In the records below, repeat word for word only the lines starting at the one that contains "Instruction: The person" and ending at the one that contains "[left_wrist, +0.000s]", pictures excluded.

= = = = =

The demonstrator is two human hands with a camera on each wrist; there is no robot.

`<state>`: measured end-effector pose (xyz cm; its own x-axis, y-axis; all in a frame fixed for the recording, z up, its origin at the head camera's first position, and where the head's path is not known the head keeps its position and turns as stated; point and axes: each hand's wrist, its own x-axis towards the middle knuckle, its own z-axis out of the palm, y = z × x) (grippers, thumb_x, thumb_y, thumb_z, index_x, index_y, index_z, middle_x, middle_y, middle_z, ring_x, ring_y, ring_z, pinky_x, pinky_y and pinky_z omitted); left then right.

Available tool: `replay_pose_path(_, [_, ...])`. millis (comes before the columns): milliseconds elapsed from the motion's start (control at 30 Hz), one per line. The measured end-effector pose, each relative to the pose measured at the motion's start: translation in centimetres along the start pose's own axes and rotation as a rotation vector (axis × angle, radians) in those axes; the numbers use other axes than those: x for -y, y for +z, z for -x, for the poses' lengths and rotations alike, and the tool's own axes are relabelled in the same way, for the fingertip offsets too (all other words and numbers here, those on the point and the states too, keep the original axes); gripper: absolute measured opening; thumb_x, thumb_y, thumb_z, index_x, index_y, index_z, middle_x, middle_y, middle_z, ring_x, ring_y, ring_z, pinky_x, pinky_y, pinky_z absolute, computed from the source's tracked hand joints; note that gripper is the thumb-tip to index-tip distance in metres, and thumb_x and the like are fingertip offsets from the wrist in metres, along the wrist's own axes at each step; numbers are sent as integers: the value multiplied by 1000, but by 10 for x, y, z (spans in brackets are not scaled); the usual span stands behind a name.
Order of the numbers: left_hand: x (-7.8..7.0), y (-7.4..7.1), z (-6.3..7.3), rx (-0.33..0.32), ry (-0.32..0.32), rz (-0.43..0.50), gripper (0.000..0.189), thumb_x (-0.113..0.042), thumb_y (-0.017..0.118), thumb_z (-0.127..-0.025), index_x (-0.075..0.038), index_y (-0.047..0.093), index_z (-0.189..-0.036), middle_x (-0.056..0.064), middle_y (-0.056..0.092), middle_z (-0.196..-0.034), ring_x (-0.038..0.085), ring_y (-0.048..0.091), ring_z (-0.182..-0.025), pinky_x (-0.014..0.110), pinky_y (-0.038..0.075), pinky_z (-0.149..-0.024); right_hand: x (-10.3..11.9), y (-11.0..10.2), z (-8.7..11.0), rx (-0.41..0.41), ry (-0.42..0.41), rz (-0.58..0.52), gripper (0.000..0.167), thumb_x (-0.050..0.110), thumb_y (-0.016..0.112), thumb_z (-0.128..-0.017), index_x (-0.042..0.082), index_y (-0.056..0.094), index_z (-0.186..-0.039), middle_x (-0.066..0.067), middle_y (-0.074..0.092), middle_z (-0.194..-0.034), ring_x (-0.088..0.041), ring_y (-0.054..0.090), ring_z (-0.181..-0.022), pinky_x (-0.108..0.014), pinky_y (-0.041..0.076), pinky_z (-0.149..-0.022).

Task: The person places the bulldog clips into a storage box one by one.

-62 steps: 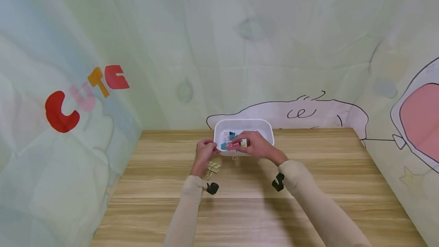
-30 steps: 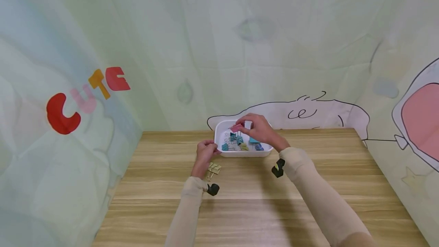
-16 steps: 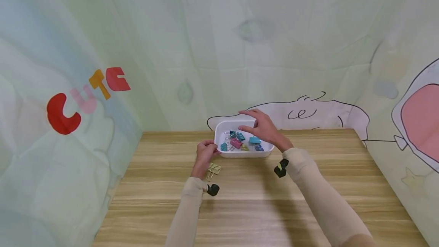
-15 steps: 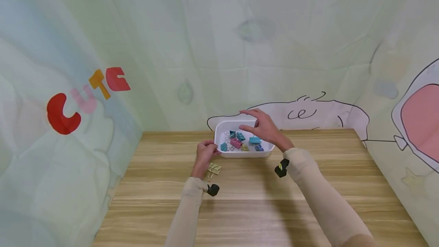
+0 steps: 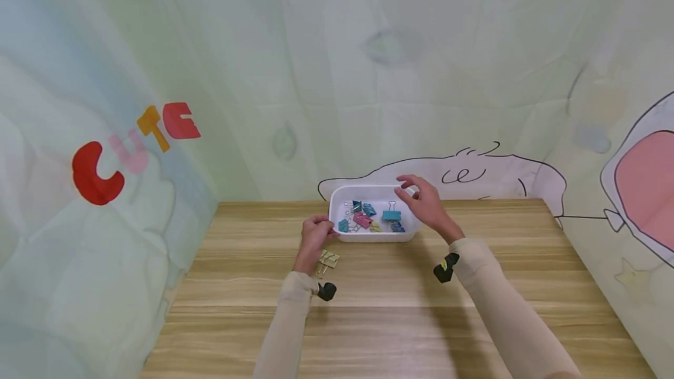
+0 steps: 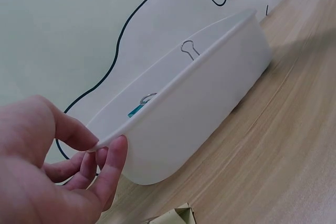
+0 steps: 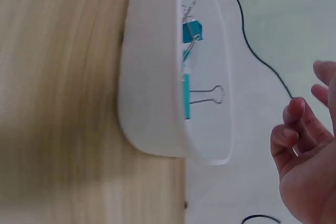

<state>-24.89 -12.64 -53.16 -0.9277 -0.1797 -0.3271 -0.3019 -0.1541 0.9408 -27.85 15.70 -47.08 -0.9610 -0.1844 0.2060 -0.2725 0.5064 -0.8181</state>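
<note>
My left hand (image 5: 314,237) pinches the left front corner of a white plastic tray (image 5: 376,237) by its rim; the left wrist view shows thumb and fingers on either side of that rim. Inside the tray lie several binder clips: a pink binder clip (image 5: 361,219), a light blue binder clip (image 5: 392,215), a yellow binder clip (image 5: 375,227), a dark blue binder clip (image 5: 397,227) and some teal ones. Above the tray's right end hovers my right hand (image 5: 425,203), fingers loosely bent, holding nothing.
A gold binder clip (image 5: 329,258) lies on the wooden table (image 5: 368,332) beside my left wrist, in front of the tray. Close behind the tray hangs a printed cloth backdrop (image 5: 337,104), which also rises along both sides of the table.
The right hand carried the pink binder clip over the tray and let it go among the others. Since then it has moved right. The left hand has stayed at the tray's corner.
</note>
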Motion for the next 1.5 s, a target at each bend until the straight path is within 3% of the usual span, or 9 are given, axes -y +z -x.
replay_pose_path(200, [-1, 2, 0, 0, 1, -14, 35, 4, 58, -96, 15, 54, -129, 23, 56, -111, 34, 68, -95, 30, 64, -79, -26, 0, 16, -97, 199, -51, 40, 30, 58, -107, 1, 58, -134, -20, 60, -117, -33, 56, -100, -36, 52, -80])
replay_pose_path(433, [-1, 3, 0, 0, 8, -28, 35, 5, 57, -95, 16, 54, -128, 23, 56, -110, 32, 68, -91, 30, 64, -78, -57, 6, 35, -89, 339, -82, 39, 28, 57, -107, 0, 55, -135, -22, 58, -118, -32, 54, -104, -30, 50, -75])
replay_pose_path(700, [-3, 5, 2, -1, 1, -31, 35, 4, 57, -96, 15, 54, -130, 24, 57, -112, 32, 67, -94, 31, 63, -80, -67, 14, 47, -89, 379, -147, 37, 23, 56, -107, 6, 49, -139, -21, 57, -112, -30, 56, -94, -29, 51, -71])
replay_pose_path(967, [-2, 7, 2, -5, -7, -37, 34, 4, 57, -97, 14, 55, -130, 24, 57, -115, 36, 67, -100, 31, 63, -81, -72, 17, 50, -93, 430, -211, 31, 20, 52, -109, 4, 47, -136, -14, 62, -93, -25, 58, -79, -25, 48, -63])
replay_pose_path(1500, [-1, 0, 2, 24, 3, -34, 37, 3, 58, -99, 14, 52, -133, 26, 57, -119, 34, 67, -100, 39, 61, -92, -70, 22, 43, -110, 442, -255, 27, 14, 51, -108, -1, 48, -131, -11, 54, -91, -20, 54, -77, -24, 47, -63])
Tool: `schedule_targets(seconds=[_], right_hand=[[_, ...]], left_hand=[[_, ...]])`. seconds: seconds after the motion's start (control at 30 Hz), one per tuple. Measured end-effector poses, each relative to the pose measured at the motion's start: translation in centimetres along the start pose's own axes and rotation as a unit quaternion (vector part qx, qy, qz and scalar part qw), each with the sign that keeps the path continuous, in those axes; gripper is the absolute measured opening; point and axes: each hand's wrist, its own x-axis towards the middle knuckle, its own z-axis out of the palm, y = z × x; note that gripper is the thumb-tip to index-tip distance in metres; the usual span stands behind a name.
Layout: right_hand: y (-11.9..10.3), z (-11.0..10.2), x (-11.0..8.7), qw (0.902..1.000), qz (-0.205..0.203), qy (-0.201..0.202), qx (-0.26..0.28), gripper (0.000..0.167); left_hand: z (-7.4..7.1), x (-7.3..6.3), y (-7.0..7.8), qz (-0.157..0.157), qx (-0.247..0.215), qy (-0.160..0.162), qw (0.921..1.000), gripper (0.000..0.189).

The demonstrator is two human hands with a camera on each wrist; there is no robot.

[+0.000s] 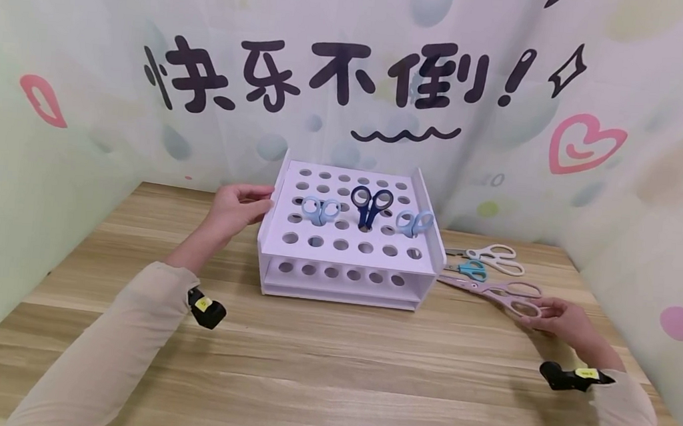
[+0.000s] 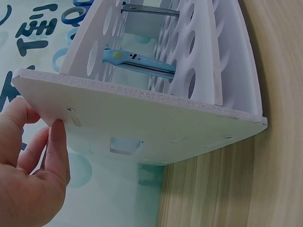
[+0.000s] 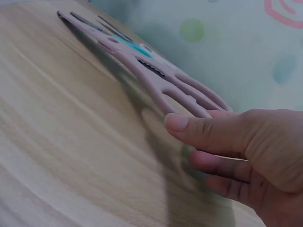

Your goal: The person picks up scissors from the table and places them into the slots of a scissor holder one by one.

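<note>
My left hand (image 1: 234,210) touches the left side panel of a white holed rack (image 1: 341,245) with its fingertips; the left wrist view shows them at the panel's edge. Two pairs of light blue scissors (image 1: 320,211) and one dark blue pair (image 1: 369,207) stand handles up in the rack's holes. At the right, my right hand (image 1: 567,324) pinches a handle loop of pale pink scissors (image 3: 142,71), thumb on top. The pink blades point left, towards the rack. Teal scissors (image 1: 473,270) and white scissors (image 1: 497,257) lie just behind the pink pair.
The rack stands on a wood-grain table (image 1: 329,372), near its back edge. Behind hangs a patterned cloth (image 1: 348,133) with dark lettering, and more of it rises at both sides. Each wrist carries a small black camera (image 1: 206,309).
</note>
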Motion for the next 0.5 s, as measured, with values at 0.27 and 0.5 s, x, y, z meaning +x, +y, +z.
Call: schedule_targets(seconds=[0.27, 0.5], right_hand=[[-0.7, -1.3, -0.3, 0.9971, -0.044, 0.008, 0.062, 0.038], [-1.7, -2.2, -0.6, 0.9900, -0.093, 0.017, 0.104, 0.030]], left_hand=[[-0.1, 0.1, 0.0, 0.001, 0.005, 0.001, 1.0000, 0.041], [0.0, 0.3, -0.1, -0.005, 0.015, 0.003, 0.9999, 0.041]])
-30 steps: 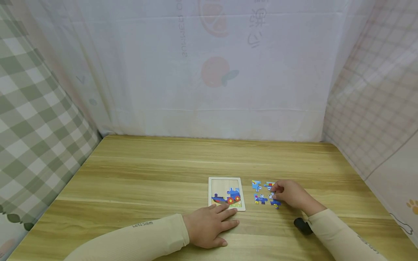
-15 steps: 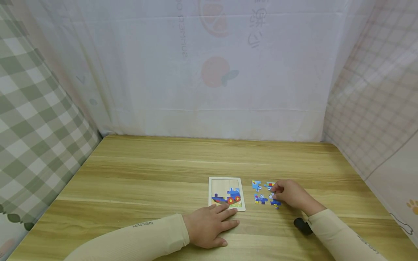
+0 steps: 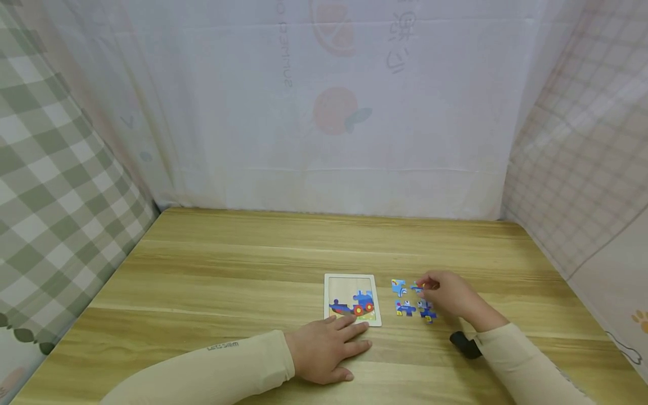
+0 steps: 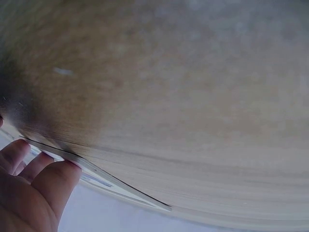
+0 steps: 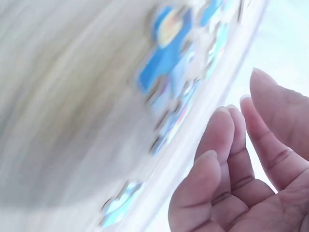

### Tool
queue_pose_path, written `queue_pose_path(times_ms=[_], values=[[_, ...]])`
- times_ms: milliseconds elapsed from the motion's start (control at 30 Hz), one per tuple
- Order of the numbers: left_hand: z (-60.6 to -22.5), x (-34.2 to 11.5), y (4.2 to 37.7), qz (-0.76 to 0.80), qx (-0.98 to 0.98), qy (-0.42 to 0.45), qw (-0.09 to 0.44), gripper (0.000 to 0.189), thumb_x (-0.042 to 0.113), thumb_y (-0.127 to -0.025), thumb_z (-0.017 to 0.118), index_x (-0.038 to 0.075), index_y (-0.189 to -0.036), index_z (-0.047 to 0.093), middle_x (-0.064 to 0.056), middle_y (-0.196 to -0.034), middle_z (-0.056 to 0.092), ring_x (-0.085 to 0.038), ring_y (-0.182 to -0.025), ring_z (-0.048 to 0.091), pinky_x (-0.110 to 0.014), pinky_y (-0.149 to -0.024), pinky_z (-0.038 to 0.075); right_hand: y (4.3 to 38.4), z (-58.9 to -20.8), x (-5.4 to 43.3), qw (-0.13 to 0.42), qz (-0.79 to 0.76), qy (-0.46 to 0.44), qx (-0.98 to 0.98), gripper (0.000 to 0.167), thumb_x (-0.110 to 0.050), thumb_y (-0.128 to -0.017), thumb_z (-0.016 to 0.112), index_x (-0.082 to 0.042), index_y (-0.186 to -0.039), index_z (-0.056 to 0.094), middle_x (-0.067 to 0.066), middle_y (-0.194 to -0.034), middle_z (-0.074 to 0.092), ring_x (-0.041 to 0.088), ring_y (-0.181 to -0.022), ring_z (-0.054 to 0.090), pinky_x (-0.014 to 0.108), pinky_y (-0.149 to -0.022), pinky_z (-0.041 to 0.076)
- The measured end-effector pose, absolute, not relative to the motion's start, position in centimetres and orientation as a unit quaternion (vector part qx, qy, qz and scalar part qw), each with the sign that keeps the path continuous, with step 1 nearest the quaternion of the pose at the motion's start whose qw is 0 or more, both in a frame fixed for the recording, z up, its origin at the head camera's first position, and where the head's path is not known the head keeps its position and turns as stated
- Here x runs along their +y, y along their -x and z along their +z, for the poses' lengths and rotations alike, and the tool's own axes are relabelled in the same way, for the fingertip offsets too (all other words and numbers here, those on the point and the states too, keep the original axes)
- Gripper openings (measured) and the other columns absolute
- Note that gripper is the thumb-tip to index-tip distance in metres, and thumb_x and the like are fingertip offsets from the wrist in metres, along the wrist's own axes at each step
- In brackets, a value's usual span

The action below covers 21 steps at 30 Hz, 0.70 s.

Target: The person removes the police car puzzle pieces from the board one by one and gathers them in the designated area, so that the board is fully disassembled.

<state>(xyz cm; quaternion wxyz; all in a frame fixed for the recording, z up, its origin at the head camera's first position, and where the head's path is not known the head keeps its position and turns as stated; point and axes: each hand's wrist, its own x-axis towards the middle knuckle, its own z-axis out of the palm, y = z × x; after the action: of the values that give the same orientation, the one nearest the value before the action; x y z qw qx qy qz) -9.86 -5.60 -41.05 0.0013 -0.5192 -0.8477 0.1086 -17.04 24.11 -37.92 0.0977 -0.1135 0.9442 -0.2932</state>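
A wooden puzzle tray with a pale border lies on the table, its lower part filled with blue-and-red vehicle pieces. My left hand lies flat with spread fingers, the fingertips touching the tray's near edge; the left wrist view shows the same contact at the tray rim. Several loose jigsaw pieces lie right of the tray: upper left, upper right, lower left and lower right. Over the right-hand ones hovers my right hand, fingers loosely bent; the right wrist view shows nothing between them.
The wood-grain table extends around the tray. A black wrist device sits under the right forearm. A white printed curtain hangs behind the table, with checked cloth at the left side.
My right hand has lifted slightly and moved away from the lower right jigsaw piece, which now shows more fully. The left hand stays in place. The head view has shifted very slightly.
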Motion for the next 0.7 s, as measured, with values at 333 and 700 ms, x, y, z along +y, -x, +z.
queue_pose_path(times_ms=[333,700], values=[[-40.9,-5.6,9.9,0.108,-0.848,0.519,0.006,0.06,0.058,-0.096,0.041,0.028,-0.148,0.04,0.001,-0.153,0.036,-0.022,-0.138,0.036,-0.03,-0.107,0.037,17.1,-37.8,21.5,0.089,-0.336,0.12,0.93,0.021,-0.007,-0.089,0.066,0.004,-0.107,0.066,0.005,-0.092,0.064,0.022,-0.087,0.059,0.037,-0.075,0.05],[-40.9,-5.6,9.9,0.112,-0.846,0.521,0.005,0.06,0.058,-0.097,0.04,0.028,-0.148,0.04,0.001,-0.153,0.036,-0.022,-0.138,0.036,-0.03,-0.108,0.036,17.1,-38.0,18.4,0.094,-0.341,0.14,0.925,0.019,-0.006,-0.088,0.067,0.0,-0.107,0.067,0.004,-0.092,0.064,0.018,-0.086,0.059,0.036,-0.074,0.05]])
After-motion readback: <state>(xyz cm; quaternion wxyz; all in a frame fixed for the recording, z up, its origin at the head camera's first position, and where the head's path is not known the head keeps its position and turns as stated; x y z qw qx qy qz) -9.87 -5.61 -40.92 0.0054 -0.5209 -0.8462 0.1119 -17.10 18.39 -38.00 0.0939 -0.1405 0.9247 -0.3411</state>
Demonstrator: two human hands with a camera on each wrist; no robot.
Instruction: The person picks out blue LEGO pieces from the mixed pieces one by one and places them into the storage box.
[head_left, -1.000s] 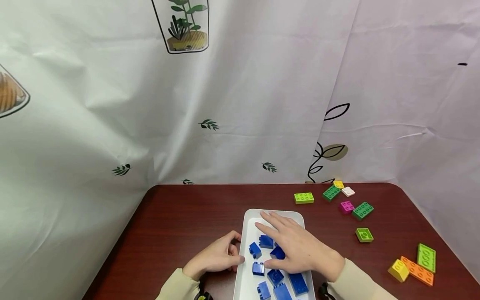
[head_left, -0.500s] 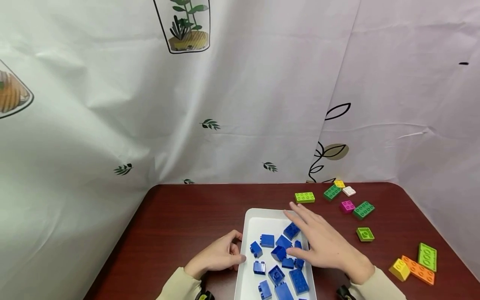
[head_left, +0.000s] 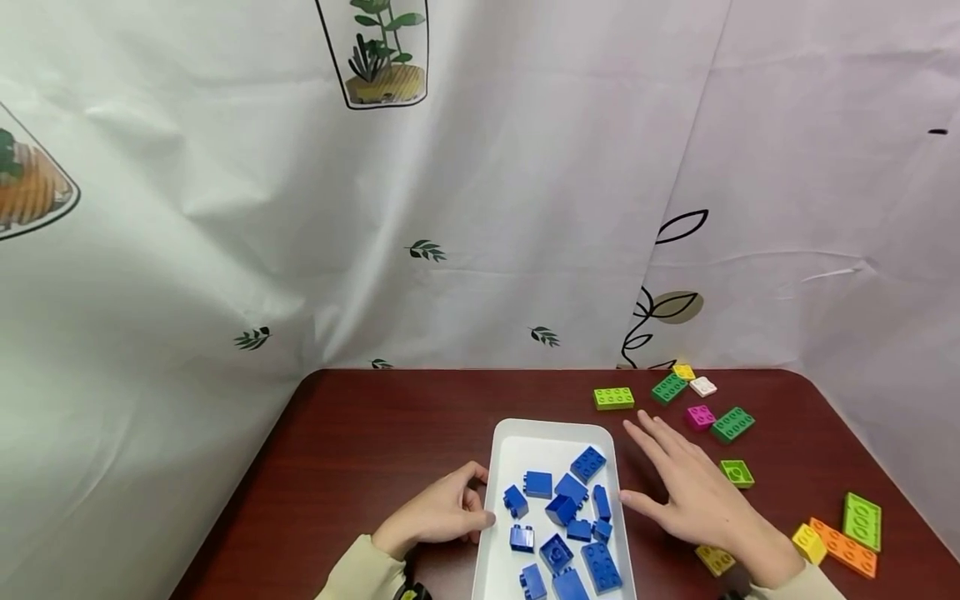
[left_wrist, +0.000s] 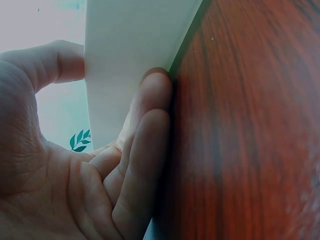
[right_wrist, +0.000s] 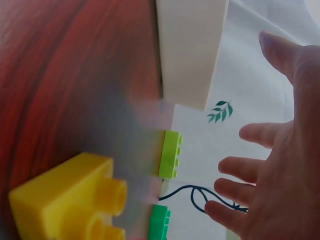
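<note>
A white tray [head_left: 517,437] holds several loose blue toy bricks [head_left: 602,567], scattered over its floor. At the tray's left side, my left hand [head_left: 438,510] grips it. The left wrist view shows the thumb on the tray's rim and curled fingertips [left_wrist: 156,87] low against its outer wall [left_wrist: 130,45]. To the right of the tray my right hand [head_left: 693,492] hovers with fingers spread, holding nothing. Partly beneath its wrist lies a yellow brick [head_left: 712,560], large in the right wrist view [right_wrist: 65,200]. A lime brick [head_left: 737,473] is just beyond the hand.
Loose bricks lie across the right of the dark red table [head_left: 360,433]: a lime one [head_left: 613,398], two green [head_left: 732,424], a magenta [head_left: 701,417], a white [head_left: 703,386], and an orange one [head_left: 843,548]. A printed white curtain [head_left: 480,183] hangs behind.
My right hand has moved right, from over the tray to beside it, uncovering the blue bricks and the yellow brick near its wrist. The left hand stays on the tray's edge.
</note>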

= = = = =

SOLUTION TO THIS EXERCISE =
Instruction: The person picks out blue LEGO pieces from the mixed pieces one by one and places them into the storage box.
[head_left, -1.000s] 
[head_left, -0.500s] 
[head_left, +0.000s] 
[left_wrist, +0.000s] 

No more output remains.